# Momentum vector always parallel to velocity

1. Mar 30, 2014

### negation

For an obejcting in a state of rotation, the velocity is always tangential to the distance acceleration to the axis of rotation.
From what I read, the momentum vector, p = mv, is always parallel.
Would it then be right to state that the momentum vector, p, is nothing more than a scalar product of m and v?
In other words, the momentum vecotr is "superimposed" onto the velocity vector and therefore parallel.

In looking at this from the cross product, v x vm (where both v are vector), the product = 0 because the angle between them is zero.

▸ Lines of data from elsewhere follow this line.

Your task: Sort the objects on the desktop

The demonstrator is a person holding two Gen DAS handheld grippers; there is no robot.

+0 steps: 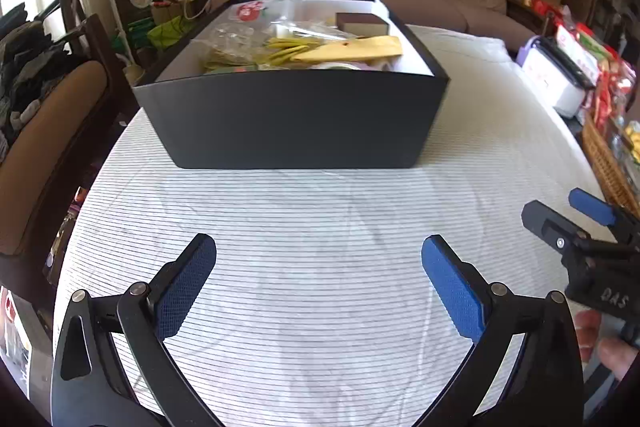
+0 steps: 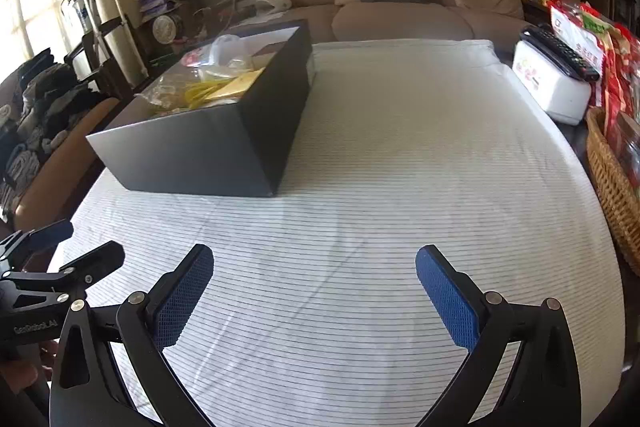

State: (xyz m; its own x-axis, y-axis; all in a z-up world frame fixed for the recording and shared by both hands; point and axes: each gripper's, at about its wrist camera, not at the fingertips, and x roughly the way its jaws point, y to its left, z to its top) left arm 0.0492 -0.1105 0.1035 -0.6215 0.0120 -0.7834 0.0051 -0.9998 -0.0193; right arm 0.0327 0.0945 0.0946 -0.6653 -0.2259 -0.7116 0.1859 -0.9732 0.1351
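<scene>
Both the left gripper [image 1: 319, 281] and right gripper [image 2: 314, 291] hover with fingers apart, holding nothing, near the filled black box [image 1: 296, 119] on the striped surface [image 1: 320, 227].

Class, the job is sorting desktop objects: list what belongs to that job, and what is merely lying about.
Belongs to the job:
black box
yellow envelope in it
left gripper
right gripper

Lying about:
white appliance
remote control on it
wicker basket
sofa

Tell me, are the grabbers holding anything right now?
No, nothing. The left gripper and the right gripper are both open over the striped cloth, with nothing between their fingers. The box sits untouched.
</scene>
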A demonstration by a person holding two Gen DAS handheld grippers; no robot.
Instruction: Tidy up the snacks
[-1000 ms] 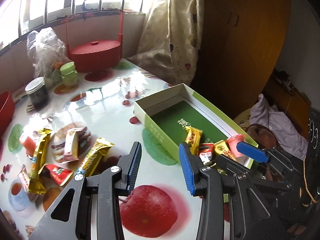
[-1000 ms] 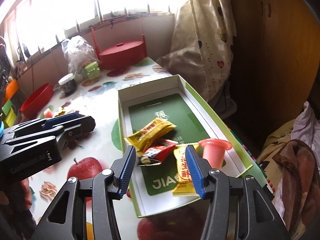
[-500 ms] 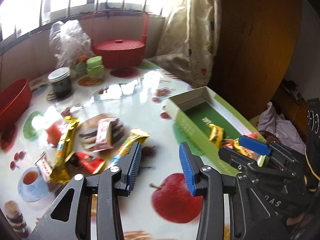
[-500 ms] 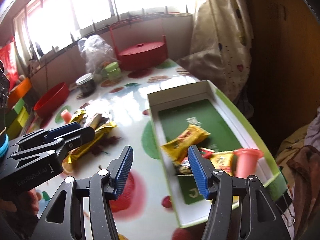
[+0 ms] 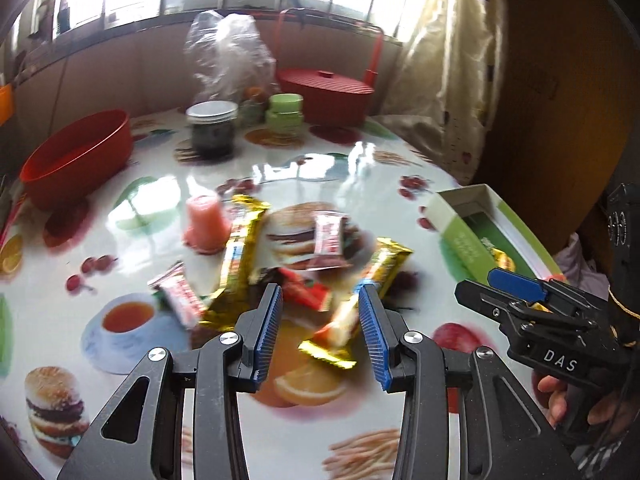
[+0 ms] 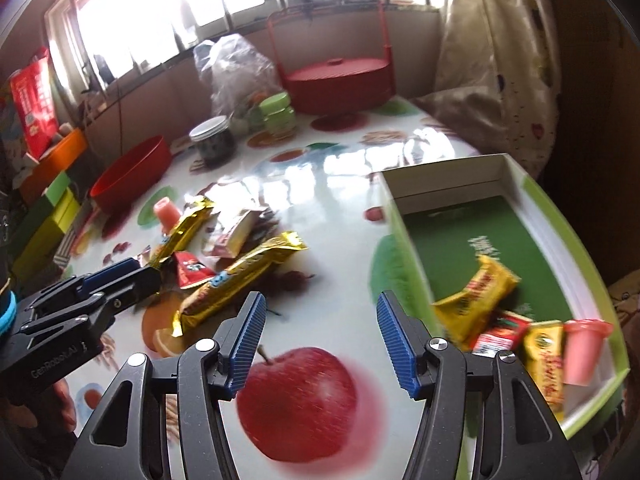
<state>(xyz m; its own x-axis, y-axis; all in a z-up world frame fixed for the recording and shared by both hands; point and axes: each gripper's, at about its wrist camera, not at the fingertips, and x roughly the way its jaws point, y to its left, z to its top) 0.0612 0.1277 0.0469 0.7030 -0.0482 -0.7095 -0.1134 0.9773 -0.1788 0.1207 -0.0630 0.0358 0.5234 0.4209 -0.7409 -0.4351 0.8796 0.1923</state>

Sin(0°) = 0.

Am I looking at this from the right angle or is there a better way to look at it?

2. Mar 30, 2014

### Simon Bridge

Only in uniform circular motion - the object could be increasing or decreasing it's distance from the center of rotation, then it will have a radial component to it's velocity as well as a tangential component.

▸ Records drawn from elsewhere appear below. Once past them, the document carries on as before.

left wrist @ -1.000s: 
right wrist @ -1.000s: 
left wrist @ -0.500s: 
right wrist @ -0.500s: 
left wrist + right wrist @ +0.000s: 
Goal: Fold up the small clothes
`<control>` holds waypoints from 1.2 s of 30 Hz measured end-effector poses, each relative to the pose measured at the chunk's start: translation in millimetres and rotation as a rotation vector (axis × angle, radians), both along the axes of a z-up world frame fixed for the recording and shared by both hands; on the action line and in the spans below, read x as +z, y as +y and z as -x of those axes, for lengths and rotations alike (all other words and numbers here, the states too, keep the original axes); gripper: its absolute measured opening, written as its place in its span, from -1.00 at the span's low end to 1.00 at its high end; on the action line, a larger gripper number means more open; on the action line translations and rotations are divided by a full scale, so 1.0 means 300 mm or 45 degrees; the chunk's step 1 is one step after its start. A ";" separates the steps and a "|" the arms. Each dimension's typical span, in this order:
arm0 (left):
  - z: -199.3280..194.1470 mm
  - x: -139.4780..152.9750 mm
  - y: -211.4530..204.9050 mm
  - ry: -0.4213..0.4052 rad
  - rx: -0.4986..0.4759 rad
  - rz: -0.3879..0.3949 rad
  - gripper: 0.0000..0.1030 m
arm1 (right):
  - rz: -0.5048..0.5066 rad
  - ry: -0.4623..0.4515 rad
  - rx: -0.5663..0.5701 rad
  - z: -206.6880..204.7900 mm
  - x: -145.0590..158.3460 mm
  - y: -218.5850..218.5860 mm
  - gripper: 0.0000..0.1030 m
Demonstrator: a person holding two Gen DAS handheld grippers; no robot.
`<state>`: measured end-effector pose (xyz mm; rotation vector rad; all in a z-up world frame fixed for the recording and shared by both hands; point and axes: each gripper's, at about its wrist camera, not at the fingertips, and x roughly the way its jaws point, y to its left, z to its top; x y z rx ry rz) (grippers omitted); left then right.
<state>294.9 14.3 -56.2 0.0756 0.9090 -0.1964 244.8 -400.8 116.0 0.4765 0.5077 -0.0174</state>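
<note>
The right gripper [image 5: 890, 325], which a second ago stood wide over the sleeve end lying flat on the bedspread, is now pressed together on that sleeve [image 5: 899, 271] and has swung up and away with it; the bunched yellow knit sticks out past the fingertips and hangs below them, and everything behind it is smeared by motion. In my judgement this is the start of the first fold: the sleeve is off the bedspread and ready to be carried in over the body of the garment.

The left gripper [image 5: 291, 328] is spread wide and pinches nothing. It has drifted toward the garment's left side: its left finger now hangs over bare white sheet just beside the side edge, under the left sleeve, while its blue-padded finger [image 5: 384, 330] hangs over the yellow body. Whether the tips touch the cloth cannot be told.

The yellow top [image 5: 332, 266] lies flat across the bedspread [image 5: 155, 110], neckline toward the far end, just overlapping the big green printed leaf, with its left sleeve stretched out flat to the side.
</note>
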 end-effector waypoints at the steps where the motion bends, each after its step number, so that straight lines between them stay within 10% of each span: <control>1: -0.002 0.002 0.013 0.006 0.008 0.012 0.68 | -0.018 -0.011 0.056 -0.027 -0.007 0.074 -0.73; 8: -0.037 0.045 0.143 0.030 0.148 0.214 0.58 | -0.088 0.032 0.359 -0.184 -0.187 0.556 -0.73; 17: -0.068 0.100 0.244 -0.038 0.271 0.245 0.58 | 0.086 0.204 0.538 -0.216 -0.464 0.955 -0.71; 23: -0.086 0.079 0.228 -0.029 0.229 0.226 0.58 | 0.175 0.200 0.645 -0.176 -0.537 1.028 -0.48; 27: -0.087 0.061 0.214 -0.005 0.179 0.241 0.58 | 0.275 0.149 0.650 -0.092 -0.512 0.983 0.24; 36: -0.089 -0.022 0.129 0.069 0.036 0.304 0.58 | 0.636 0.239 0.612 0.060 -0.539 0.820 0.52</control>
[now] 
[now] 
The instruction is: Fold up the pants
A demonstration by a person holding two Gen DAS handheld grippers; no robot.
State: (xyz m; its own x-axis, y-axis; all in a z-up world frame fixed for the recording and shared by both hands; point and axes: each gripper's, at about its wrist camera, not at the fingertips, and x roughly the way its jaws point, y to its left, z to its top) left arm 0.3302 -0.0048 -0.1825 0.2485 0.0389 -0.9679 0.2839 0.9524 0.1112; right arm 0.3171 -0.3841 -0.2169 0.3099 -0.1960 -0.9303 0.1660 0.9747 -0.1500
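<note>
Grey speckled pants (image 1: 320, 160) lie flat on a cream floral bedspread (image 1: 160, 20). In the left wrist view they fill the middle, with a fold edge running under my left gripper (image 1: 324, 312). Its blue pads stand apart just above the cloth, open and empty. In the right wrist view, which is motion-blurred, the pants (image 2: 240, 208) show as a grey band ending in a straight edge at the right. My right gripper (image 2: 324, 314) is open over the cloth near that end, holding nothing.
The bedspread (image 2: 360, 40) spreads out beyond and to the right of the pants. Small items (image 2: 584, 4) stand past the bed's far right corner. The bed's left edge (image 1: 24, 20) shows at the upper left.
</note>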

If it's angular velocity increases, then it's total acceleration will no longer point towards the center either.

For objects with mass $\vec p = m\vec v$ yes.
For light $\vec p = \hbar \vec k$ ... where $\vec k$ is the wave-vector - it points in the direction the light travels and has magnitude $k=2\pi/\lambda$.

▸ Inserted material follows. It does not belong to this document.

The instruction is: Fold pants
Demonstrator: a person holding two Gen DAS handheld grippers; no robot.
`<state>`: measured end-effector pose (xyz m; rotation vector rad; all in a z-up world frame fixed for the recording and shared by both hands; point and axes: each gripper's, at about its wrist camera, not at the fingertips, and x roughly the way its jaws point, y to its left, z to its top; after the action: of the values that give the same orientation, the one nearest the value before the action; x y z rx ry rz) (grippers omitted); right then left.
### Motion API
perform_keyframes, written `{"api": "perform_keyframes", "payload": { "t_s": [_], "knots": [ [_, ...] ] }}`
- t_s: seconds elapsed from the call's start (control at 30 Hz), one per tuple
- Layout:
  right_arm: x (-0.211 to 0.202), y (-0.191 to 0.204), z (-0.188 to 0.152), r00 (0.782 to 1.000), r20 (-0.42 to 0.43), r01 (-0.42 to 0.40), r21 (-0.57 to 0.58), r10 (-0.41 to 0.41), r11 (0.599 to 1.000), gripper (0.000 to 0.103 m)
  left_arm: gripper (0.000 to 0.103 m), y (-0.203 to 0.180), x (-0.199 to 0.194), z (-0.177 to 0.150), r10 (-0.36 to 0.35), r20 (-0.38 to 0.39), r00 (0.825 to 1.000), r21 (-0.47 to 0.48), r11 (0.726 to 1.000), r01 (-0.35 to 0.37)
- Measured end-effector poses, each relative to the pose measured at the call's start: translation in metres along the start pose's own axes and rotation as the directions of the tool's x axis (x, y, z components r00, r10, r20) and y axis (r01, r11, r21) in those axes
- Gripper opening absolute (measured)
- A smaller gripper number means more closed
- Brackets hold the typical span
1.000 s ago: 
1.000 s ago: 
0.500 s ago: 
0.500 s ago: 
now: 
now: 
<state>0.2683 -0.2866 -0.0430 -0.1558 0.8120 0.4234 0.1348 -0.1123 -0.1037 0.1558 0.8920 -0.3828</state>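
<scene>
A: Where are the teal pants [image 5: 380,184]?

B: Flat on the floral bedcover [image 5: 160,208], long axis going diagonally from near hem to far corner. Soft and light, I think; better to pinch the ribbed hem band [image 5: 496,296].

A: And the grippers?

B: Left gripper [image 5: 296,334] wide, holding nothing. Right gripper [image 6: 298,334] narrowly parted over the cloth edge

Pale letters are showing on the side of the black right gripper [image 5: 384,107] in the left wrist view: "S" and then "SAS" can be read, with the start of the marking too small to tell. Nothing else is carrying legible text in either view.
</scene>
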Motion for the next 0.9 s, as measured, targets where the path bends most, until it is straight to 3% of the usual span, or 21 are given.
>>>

I don't know what you mean by "nothing more", this is quite sufficient.

It is also valid to say that the velocity is nothing more than the momentum multiplied by a scalar too. However, momentum is important because it is a conserved quantity.

It points in the same direction as the instantaneous direction of travel yes.

... this is for linear momentum.
There is also angular momentum.

note:
in general $$\vec\omega = \frac{\vec v \times \vec r}{r}$$

You seem to be overthinking the concepts here.

3. Mar 30, 2014

### negation

From what I gathered from the lecture.

An object in a state of rotation can be decomposed into torque and angular momentum.

Let L→ be angular momentum

L→ = r→ x p→ = r→ sin Θ x mv→

Taking the derivative of L:

dL/dt = dr/dt x p + r x dp/dt

v x mv + r x F

I'm a little confused as to why you said vx mv is true only in linear momentum. I did worked out v x mv = 0 from angular momentum. I might be missing something here.

4. Mar 30, 2014

### Simon Bridge

... Oh I think I got confused by your notation.

Last edited: Mar 30, 2014